• What the task requires
Set every line of the data down again exactly, and keep the pictures out.

-=-=-

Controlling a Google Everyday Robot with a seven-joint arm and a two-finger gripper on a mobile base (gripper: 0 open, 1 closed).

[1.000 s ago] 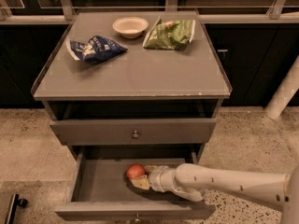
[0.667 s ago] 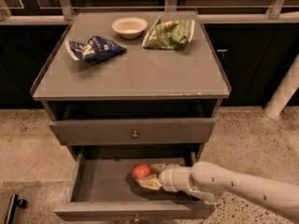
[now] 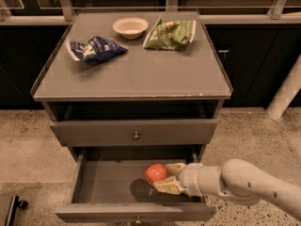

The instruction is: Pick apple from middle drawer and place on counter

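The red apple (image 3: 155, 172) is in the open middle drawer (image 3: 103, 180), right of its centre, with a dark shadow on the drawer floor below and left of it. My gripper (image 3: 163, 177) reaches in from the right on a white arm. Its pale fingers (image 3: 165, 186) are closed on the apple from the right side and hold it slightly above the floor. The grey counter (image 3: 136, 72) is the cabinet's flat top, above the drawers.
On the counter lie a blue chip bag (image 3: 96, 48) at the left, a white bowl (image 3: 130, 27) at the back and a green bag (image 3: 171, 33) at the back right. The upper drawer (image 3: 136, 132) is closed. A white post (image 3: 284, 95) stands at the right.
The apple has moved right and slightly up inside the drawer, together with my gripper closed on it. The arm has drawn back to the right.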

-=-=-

• Exercise output
Controlling a Google Everyday Robot with a seven-joint arm and a two-finger gripper on a mobile base (gripper: 0 open, 1 closed).

[1.000 s ago] 
[0.667 s ago] 
[now] 

The instruction is: Pick apple from middle drawer and place on counter

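The red apple (image 3: 155, 172) is in the open middle drawer (image 3: 103, 180), right of its centre, with a dark shadow on the drawer floor below and left of it. My gripper (image 3: 163, 177) reaches in from the right on a white arm. Its pale fingers (image 3: 165, 186) are closed on the apple from the right side and hold it slightly above the floor. The grey counter (image 3: 136, 72) is the cabinet's flat top, above the drawers.
On the counter lie a blue chip bag (image 3: 96, 48) at the left, a white bowl (image 3: 130, 27) at the back and a green bag (image 3: 171, 33) at the back right. The upper drawer (image 3: 136, 132) is closed. A white post (image 3: 284, 95) stands at the right.
The apple has moved right and slightly up inside the drawer, together with my gripper closed on it. The arm has drawn back to the right.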

The complete answer has been given.